Chapter 1. The Rise of the Security Data Lake

Today’s cybersecurity experts are overwhelmed. They are constantly on guard against malicious activity on their networks, from advanced malware infections to persistent threats, and from phishing schemes to SQL injection attacks. These external assaults are further complicated by the growing number of internal risks arising from simple errors, disgruntled employees, and outdated software configurations. Security experts must act on the assumption that all applications, services, identities, and networks are under threat.

For years, cybersecurity teams have relied on standalone security information event management (SIEM) systems that aggregate log data from firewalls, servers, network devices, and other sources. By pulling together these data points, analysts in the security operations center (SOC) can detect and respond to attacks as they happen, with the goal of mitigating threats quickly. Unfortunately, the process of identifying and investigating these incidents has failed to keep up with the complexities stemming from cloud computing, DevOps, work-from-home practices, and other emerging computing and lifestyle environments. Growing visibility gaps and insufficient automation prevent security teams from achieving their goals in threat detection and response, as well as tackling other important use cases such as regulatory compliance and vulnerability management.

In addition, as data from these activity logs grows in complexity and scope, most organizations find they can analyze only a small fraction of these vast repositories. Legacy security tools have limited data management capabilities and restrictive data storage allocations, which hinder the effectiveness of forensic investigations. Meanwhile, because of increasingly complex regulatory requirements, security professionals must help their organizations comply with strict data privacy regulations governing the creation, storage, and use of consumer data. This adds to the already onerous task of monitoring corporate information systems to avoid unauthorized incursions—before data is lost, trust is breached, or customers become aware of performance issues.

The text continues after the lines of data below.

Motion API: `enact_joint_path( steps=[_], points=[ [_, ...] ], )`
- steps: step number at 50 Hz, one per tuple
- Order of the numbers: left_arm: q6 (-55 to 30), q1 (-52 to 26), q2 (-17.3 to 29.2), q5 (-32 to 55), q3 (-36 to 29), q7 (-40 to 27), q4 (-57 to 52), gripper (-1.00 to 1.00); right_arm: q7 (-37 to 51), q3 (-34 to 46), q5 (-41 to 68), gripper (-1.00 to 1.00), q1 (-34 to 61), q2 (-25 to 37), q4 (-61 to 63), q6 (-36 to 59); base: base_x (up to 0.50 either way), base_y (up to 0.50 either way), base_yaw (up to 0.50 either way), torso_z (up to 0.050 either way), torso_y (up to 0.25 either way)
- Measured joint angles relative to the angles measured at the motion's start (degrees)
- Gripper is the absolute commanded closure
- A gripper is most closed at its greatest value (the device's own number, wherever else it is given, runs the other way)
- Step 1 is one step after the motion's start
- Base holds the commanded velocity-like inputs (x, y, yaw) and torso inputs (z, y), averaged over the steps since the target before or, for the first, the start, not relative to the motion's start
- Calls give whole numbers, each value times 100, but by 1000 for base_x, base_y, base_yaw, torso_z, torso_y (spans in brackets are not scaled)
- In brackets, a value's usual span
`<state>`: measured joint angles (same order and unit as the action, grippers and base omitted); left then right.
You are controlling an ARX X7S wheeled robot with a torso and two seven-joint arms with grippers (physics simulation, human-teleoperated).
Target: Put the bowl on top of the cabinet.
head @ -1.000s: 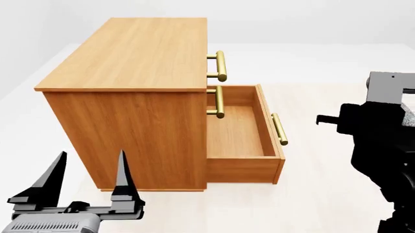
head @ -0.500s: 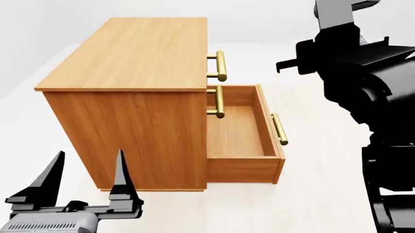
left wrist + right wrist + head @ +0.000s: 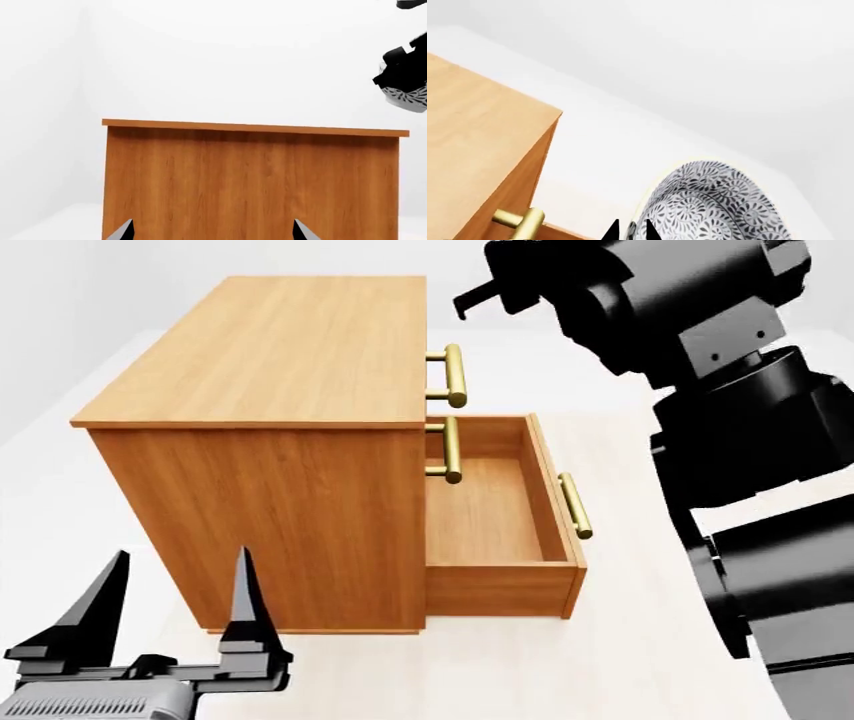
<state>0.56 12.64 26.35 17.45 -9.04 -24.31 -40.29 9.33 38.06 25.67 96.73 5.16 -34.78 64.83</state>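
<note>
Patterned bowl (image 3: 714, 205) in right gripper (image 3: 630, 232), now raised beside cabinet (image 3: 287, 350)

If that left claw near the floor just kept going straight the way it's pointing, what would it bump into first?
Most likely the cabinet. The left gripper hangs open, and its wrist camera looks squarely at the plain wooden side panel, which fills the space between the fingertips. Nothing shows between them, though the gap's depth is unclear.

No readable text, label or number — nothing lettered in view.
</note>
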Motion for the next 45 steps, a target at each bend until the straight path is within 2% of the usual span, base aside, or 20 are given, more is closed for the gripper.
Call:
enact_joint_path(
  steps=[8, 27, 45],
  points=[
    [33, 21, 15, 36, 11, 1, -11, -100, 177, 454, 619, 100, 394, -280, -249, -101, 0, 0, 0, 0, 0],
    [85, 69, 40, 63, 3, -12, -53, -100, 1243, 2130, 3330, 100, 1128, -475, -214, -658, 0, 0, 0, 0, 1],
    [95, 90, 76, 97, -11, -24, -119, -100, 2042, 4304, 5798, 100, 1652, -512, 187, -1984, 0, 0, 0, 0, 1]
  ],
)
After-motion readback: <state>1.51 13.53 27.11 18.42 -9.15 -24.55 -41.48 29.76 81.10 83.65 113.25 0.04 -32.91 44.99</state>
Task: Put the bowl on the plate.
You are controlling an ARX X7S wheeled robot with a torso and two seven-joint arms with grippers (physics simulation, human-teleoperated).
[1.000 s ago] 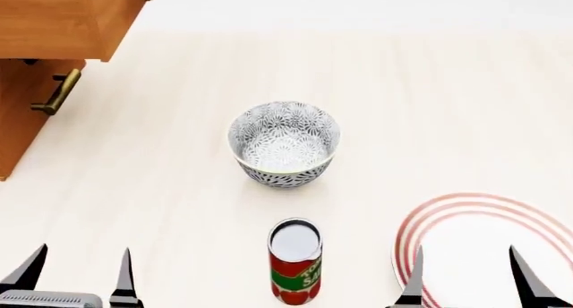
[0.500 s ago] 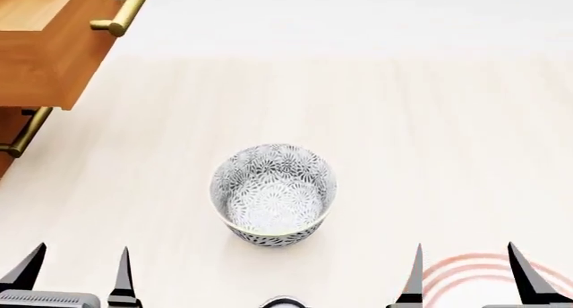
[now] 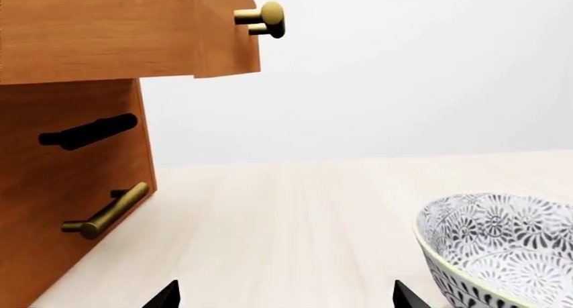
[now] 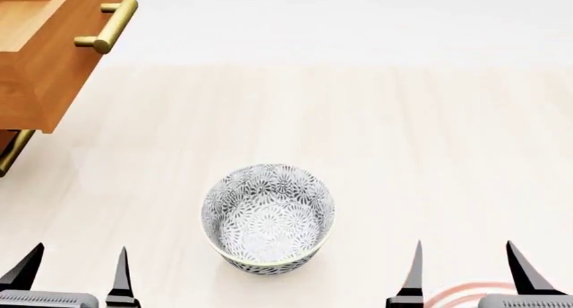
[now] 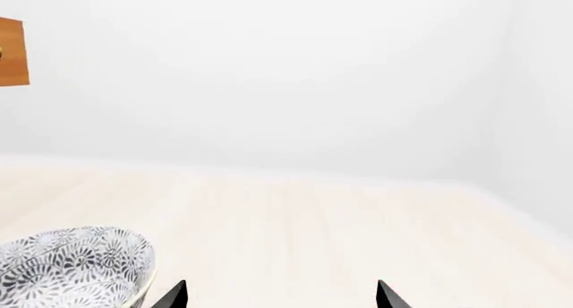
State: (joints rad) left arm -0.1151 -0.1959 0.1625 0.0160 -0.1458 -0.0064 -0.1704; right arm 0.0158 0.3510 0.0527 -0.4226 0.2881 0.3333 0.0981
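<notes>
Bowl point(image 4: 268, 218) sits upright on the pale wood table point(image 4: 376, 133), low centre in head view, empty, patterned inside and out, nothing touching it. It lies between the two grippers and a bit ahead of them. Left wrist view shows the bowl point(image 3: 501, 251) off to one side of the left fingers, apart from them; right wrist view catches part of the bowl point(image 5: 76, 268) at the frame edge, also clear of the right fingers

Plate point(image 4: 457, 297): only a sliver of red rings shows at the bottom edge of head view, right of the bowl and well apart from it, just by the right gripper tips. Bowl is not on the plate

Left gripper point(image 4: 74, 268) at bottom left of head view, fingers spread wide, holding nothing. Right gripper point(image 4: 465, 264) at bottom right, fingers spread wide, also empty. Both sit above the table, near edge

Wooden cabinet point(image 4: 49, 49) at far left, a drawer pulled out with a brass handle point(image 4: 107, 24); left wrist view shows more brass handles point(image 3: 107, 209) on its front, near the bowl's side of the table but apart from it
</notes>
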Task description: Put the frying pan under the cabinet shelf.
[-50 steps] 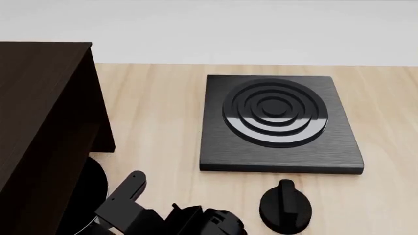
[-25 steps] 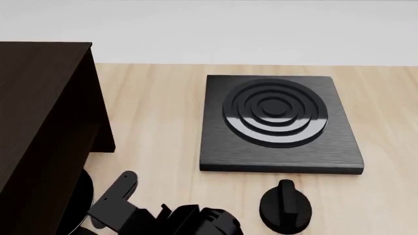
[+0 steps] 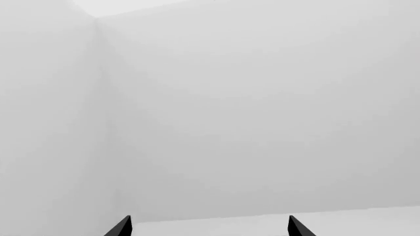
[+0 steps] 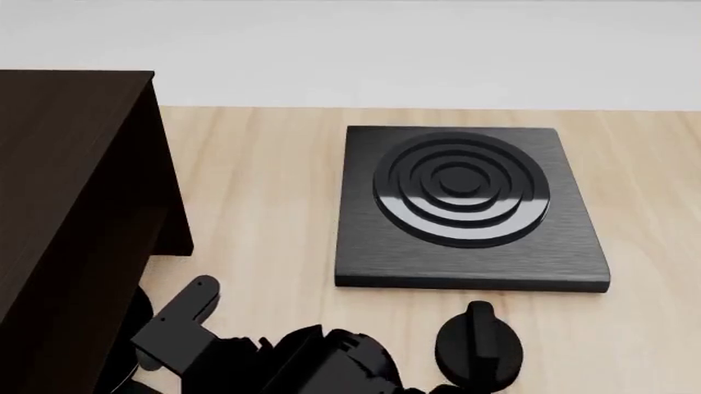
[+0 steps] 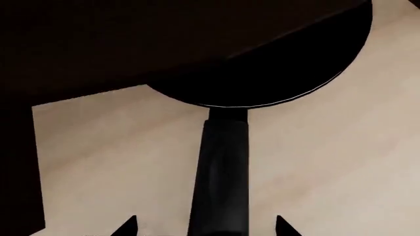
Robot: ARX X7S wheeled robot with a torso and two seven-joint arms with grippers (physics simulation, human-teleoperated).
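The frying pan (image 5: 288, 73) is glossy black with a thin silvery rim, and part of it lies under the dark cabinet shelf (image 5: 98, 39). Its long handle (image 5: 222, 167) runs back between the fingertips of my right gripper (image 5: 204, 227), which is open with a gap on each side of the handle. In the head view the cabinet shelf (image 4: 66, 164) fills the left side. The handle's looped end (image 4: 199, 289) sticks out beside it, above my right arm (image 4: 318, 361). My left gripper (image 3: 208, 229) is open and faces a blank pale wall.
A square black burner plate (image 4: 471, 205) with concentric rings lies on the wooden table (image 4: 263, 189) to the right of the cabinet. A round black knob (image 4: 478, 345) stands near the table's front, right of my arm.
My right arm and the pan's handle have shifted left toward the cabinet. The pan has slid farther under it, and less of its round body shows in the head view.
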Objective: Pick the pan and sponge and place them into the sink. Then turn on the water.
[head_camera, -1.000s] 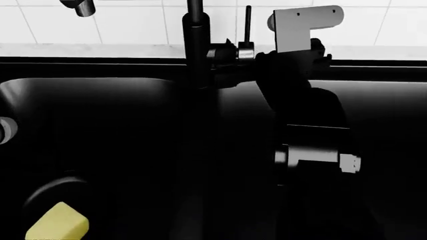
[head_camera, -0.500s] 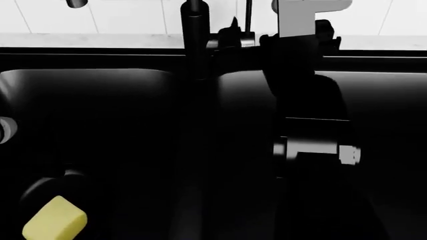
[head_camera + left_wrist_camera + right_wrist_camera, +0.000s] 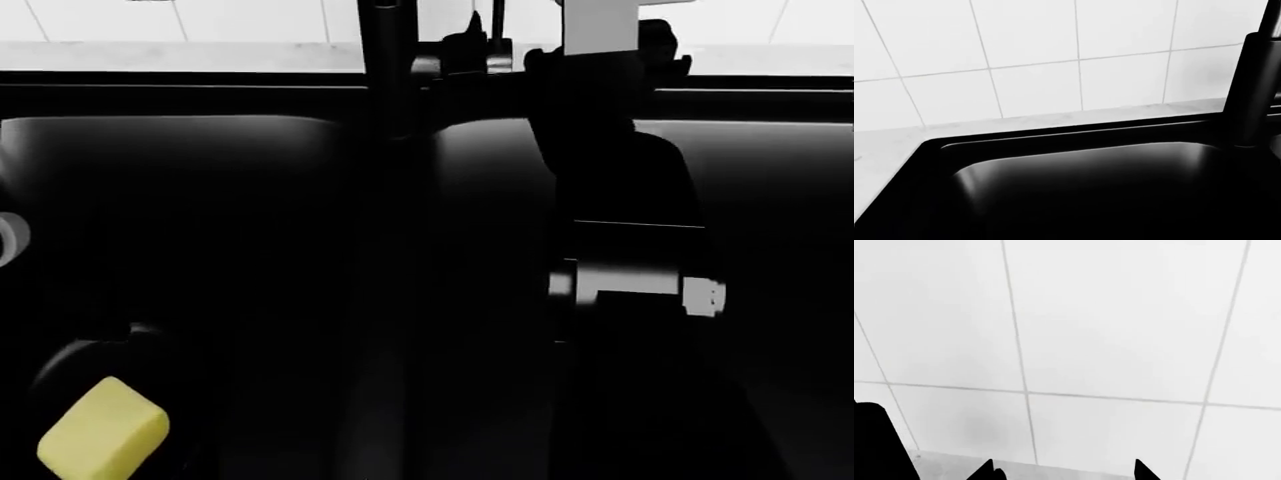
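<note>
The matte-black sink (image 3: pixel 200 135) fills the head view, with its tall faucet (image 3: pixel 386 70) at the back middle. The pale-yellow sponge (image 3: pixel 104 428) lies in the left basin, resting on the dark round pan (image 3: pixel 60 378), which is barely distinct from the basin. My right arm (image 3: pixel 614 200) reaches over the right basin to the faucet's lever (image 3: pixel 497 22). In the right wrist view my right gripper (image 3: pixel 1064 472) is open, its black fingertips (image 3: pixel 1142 471) wide apart and empty, facing the white wall tiles. No water stream shows. My left gripper's jaws do not show.
The white tiled wall (image 3: pixel 1034 60) and a pale counter strip (image 3: pixel 894 145) run behind the sink's rim (image 3: pixel 1074 131). The faucet column (image 3: pixel 1253 90) stands beside the left basin. A grey part at the left edge (image 3: pixel 7 238) may be my left arm.
The right arm has pushed farther toward the back wall and faucet lever. The head view has shifted, so the wall has slid up and the sponge sits slightly higher in frame.
</note>
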Robot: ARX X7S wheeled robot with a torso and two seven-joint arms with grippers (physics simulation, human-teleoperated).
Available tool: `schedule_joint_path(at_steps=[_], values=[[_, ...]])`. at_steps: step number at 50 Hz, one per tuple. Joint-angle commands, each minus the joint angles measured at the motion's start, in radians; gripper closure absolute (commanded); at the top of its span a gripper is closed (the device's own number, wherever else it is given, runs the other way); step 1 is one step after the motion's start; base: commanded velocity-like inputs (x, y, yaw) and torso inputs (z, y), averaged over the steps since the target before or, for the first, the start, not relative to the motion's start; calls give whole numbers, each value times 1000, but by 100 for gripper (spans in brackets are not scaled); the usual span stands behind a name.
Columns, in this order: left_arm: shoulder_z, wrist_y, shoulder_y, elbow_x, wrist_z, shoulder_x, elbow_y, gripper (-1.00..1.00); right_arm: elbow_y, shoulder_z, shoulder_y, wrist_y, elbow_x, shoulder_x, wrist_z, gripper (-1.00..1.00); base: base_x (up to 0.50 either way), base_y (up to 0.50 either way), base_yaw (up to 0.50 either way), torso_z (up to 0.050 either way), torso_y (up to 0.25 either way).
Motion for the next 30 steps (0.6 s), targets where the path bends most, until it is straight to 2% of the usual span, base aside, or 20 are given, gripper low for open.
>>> schedule_joint_path(at_steps=[1,2,12,30], values=[[-7,0,-2,-6,-7,1,5,-100,1,1,5,3,1,-2,1,-100,0,0,0,5,-82],[-34,41,18,-39,-25,5,-7,-100,1,0,5,3,0,-2,1,-100,0,0,0,0,0],[-34,33,22,-37,-4,-33,14,-100,1,8,5,-13,2,5,18,-100,0,0,0,0,0],[-35,26,24,-36,-5,-40,19,-100,1,60,-11,-1,10,44,38,-100,0,0,0,0,0]])
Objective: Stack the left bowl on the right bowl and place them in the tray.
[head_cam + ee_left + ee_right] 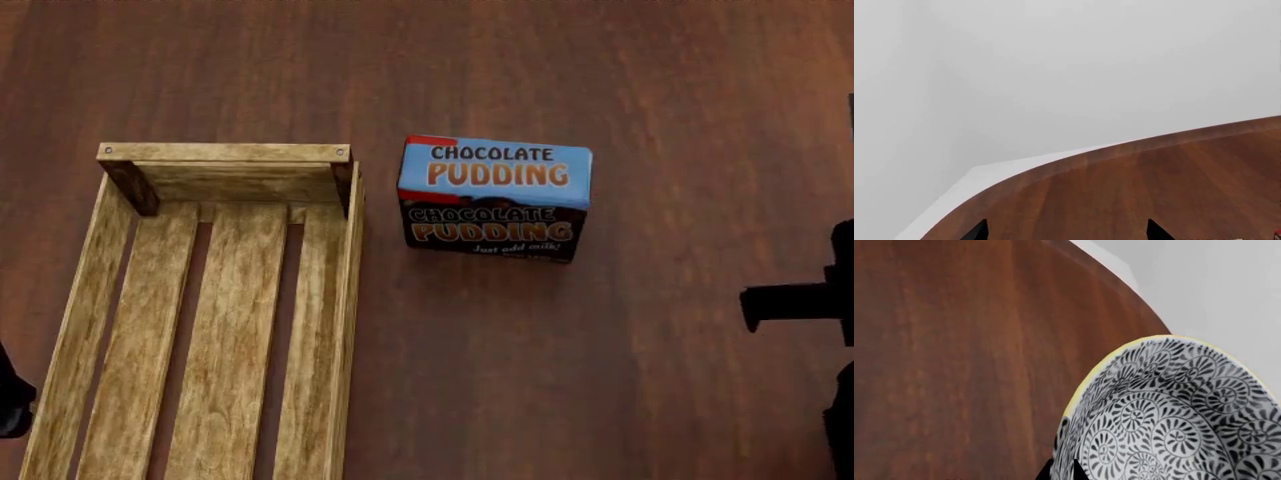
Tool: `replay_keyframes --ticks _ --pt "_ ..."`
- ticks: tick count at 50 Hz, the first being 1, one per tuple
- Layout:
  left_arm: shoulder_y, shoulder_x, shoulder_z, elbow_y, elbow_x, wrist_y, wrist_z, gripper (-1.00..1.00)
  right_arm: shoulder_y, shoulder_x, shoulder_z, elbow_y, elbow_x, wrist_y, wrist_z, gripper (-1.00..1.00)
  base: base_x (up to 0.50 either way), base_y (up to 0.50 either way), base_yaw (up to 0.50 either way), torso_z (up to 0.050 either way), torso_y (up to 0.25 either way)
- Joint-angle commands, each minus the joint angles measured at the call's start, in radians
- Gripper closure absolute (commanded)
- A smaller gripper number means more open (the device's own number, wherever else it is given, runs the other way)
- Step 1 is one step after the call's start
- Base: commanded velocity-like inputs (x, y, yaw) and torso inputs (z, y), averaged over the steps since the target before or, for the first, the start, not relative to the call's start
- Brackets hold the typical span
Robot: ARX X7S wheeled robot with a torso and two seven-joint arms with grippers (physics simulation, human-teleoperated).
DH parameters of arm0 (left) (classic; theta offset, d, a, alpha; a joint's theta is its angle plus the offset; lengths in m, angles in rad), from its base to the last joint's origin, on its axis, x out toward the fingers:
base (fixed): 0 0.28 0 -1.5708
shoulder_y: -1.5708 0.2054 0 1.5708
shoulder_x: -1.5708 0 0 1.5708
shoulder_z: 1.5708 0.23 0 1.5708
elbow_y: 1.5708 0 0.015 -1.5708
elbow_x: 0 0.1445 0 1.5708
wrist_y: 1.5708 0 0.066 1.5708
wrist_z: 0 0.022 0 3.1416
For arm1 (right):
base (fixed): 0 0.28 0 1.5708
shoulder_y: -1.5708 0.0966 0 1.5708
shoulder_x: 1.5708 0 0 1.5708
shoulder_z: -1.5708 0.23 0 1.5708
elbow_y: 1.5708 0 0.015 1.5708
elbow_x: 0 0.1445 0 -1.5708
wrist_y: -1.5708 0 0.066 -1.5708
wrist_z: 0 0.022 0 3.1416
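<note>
- Black-and-white swirl-patterned bowl with a thin yellow rim filling much of the right wrist view, sitting close to the rounded table edge, grey wall behind it.
- Dark tip of the right gripper showing at the bowl's rim; impossible to tell whether clamped on the rim or merely beside it.
- Light wooden tray lying on the left of the head view, slatted bottom bare, darker corner posts at its far end.
- Blue chocolate pudding box standing just beside the tray's far right corner, not touching it.
- Left gripper hovering over bare table near a curved edge, two black fingertips spread well apart, nothing between them.
- Dark reddish-brown wooden table stretching under everything.
- Black arm parts peeking in at both side edges of the head view.
</note>
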Motion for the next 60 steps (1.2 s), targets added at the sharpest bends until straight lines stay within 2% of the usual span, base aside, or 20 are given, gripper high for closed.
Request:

Security teams need a faster, easier way to get the data they need so they can stop bad actors before attacks escalate into breaches. Maintaining strong edge controls, such as endpoint detection and response (EDR) software and secure access service edge (SASE) systems, is an important part of network security, but savvy attackers know how to penetrate these virtual perimeters. To minimize risk, security operations teams must modernize their cybersecurity systems so they can detect, analyze, and even predict potential threats quickly and effectively to thwart breaches when intrusions do occur.

A security data lake is a specialized data lake designed for collecting and manipulating security data. This report describes how the security data lake model can complement or replace the traditional SIEM model. It also describes how to create a modern security data lake with an organization’s existing cloud data platform to deliver comprehensive visibility and powerful automation across multiple security use cases.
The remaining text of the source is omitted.